Work instruction: Go through the entries below. Copy out every line that contains "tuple".

Information shown:

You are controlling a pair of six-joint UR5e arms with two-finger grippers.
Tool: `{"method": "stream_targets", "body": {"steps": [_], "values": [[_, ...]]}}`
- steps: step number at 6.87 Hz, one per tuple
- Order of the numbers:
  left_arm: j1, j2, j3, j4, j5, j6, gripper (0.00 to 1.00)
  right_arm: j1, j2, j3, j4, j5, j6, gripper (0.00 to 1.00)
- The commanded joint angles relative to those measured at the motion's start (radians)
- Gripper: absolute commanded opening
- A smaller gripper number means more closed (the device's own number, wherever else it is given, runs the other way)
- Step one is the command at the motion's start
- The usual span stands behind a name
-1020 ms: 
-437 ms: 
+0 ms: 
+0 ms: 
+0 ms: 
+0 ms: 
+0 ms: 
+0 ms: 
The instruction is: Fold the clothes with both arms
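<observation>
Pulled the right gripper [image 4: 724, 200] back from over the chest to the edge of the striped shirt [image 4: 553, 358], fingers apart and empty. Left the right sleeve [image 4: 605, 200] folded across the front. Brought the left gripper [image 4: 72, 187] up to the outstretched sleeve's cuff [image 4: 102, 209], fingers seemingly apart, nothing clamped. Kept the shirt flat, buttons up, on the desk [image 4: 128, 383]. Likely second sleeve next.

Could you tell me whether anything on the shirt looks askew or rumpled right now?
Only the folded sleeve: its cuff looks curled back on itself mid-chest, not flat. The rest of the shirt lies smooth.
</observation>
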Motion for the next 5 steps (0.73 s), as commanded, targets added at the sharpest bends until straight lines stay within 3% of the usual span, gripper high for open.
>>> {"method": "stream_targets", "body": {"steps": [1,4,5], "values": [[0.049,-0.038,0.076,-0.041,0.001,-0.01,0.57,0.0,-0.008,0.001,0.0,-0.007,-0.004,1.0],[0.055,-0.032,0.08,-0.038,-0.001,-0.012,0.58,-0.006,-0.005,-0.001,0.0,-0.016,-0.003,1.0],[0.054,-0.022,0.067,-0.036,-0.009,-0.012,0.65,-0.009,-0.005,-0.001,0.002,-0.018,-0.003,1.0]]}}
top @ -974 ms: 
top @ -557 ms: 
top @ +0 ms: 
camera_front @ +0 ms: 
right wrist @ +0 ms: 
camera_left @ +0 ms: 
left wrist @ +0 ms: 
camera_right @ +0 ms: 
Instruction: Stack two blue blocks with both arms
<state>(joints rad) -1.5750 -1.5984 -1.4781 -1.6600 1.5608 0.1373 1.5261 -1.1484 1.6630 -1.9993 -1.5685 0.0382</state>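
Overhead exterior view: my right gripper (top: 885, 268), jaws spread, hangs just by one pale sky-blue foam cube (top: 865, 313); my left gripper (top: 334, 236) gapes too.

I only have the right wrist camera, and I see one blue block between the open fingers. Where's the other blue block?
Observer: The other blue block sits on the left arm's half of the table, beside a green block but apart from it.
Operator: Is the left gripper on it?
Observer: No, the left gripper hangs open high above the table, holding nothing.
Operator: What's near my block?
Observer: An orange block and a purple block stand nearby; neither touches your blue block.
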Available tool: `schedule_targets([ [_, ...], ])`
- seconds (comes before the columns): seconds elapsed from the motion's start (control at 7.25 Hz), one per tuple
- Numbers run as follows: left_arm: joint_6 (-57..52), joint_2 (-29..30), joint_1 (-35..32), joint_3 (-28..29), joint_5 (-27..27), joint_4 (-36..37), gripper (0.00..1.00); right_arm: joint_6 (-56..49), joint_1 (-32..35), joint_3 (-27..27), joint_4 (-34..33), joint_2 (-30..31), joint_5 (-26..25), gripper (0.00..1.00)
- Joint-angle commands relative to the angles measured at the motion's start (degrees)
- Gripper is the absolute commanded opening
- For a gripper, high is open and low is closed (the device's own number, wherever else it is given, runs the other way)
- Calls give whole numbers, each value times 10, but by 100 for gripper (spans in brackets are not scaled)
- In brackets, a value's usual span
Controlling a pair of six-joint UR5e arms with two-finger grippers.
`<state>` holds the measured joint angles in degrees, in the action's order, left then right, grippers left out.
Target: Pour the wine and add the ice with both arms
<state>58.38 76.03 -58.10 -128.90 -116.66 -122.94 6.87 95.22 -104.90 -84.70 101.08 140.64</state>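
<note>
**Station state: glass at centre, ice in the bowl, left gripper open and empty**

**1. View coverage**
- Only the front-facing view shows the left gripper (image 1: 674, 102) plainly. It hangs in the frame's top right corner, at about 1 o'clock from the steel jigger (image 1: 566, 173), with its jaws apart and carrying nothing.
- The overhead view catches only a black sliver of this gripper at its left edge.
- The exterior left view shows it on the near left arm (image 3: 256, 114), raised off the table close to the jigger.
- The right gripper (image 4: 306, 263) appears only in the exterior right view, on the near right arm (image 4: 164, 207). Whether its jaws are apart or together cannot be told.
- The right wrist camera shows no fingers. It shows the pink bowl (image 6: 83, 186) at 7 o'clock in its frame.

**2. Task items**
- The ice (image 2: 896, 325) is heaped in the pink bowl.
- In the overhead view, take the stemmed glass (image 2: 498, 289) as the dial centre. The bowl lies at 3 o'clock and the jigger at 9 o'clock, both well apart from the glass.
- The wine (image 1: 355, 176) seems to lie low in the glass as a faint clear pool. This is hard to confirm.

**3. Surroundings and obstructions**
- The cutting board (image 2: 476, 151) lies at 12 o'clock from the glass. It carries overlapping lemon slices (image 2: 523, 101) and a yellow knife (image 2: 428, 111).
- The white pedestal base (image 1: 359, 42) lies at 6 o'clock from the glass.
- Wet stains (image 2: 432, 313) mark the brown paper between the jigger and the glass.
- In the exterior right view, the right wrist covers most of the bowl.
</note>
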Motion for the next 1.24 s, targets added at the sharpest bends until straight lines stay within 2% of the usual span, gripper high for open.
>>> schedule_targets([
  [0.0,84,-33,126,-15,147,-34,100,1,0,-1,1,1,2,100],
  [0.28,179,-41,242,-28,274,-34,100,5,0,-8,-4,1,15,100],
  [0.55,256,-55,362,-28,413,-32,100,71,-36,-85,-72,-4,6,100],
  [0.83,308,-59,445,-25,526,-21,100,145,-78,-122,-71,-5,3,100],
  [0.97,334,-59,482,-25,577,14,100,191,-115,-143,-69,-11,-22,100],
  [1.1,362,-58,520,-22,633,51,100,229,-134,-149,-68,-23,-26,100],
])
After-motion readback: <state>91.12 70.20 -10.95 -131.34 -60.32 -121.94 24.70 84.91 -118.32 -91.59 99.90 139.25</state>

Result of the task:
- steps: step number at 6.87 Hz, one per tuple
- seconds (comes before the columns): seconds elapsed from the motion's start (control at 7.25 Hz), one per tuple

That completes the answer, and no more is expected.